◆ **Exercise aim**:
The material below holds pictures, which are to be left out; copy exactly the lines from the one with "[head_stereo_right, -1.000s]" through the one with "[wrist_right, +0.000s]".

◆ **Information supplied**:
· · ·

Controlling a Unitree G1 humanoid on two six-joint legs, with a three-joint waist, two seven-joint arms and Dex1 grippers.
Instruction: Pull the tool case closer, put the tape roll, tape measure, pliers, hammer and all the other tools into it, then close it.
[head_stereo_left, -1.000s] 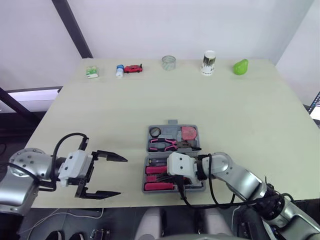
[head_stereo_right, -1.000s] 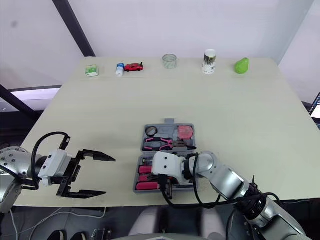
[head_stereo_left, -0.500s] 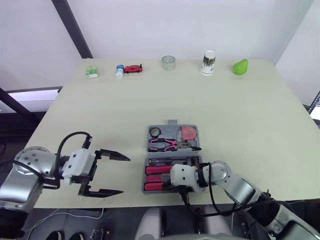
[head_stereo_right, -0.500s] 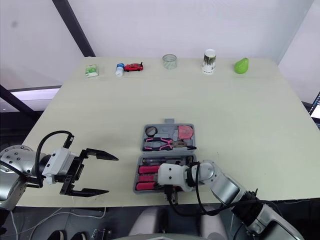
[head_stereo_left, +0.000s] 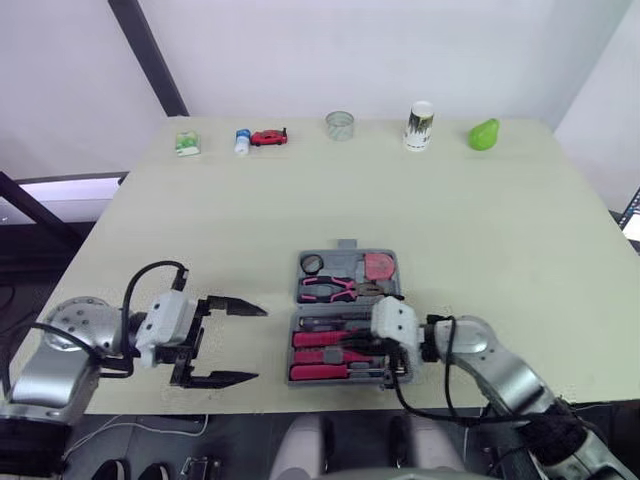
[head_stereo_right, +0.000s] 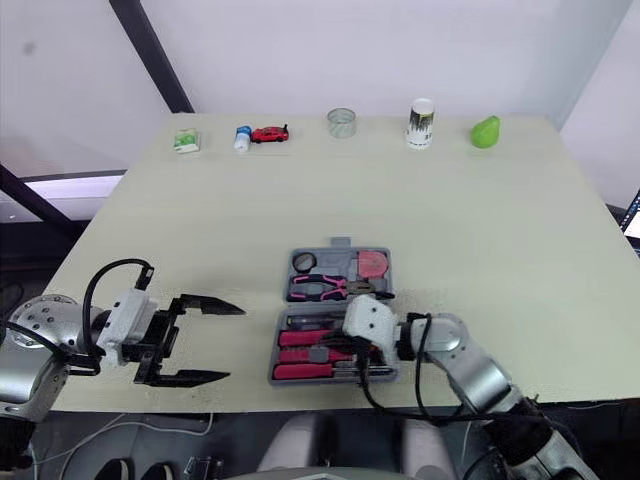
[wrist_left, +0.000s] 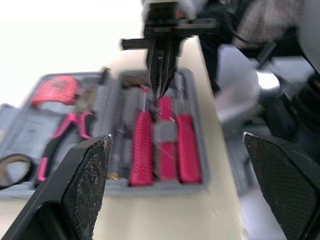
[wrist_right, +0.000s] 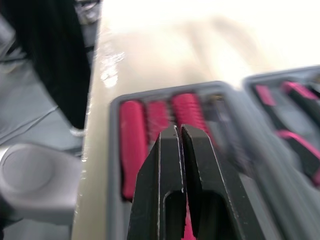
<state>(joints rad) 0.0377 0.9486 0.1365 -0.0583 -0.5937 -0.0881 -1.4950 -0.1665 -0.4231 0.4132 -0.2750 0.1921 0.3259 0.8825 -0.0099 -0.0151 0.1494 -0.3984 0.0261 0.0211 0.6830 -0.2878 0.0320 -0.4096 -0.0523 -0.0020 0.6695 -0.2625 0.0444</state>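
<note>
The grey tool case (head_stereo_left: 346, 245) lies open near the table's front edge. Its far half holds a dark tape roll (head_stereo_left: 311, 264), pink-handled pliers (head_stereo_left: 330, 287) and a pink tape measure (head_stereo_left: 378, 267). Its near half holds several pink-handled tools (head_stereo_left: 322, 339). My right gripper (head_stereo_left: 358, 348) hovers over that near half with its fingers (wrist_right: 178, 131) pressed shut and nothing between them; the left wrist view has it pointing down at the pink handles (wrist_left: 162, 85). My left gripper (head_stereo_left: 258, 343) is wide open and empty, left of the case and apart from it.
Along the far edge stand a green packet (head_stereo_left: 185, 144), a small bottle (head_stereo_left: 241, 141), a red toy car (head_stereo_left: 266, 137), a clear tape roll (head_stereo_left: 340, 125), a paper cup (head_stereo_left: 419, 125) and a green pear (head_stereo_left: 483, 134). The case lies close to the table's front edge.
My right gripper moved from the case's front left corner to the right, over the near half. My left gripper edged a little toward the case, still open.
</note>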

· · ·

◆ **Your solution**:
[head_stereo_right, -1.000s] 
[head_stereo_left, -0.500s] 
[head_stereo_right, -0.500s] 
[head_stereo_left, +0.000s] 
[head_stereo_right, +0.000s] 
[wrist_left, +0.000s] 
[wrist_right, +0.000s] 

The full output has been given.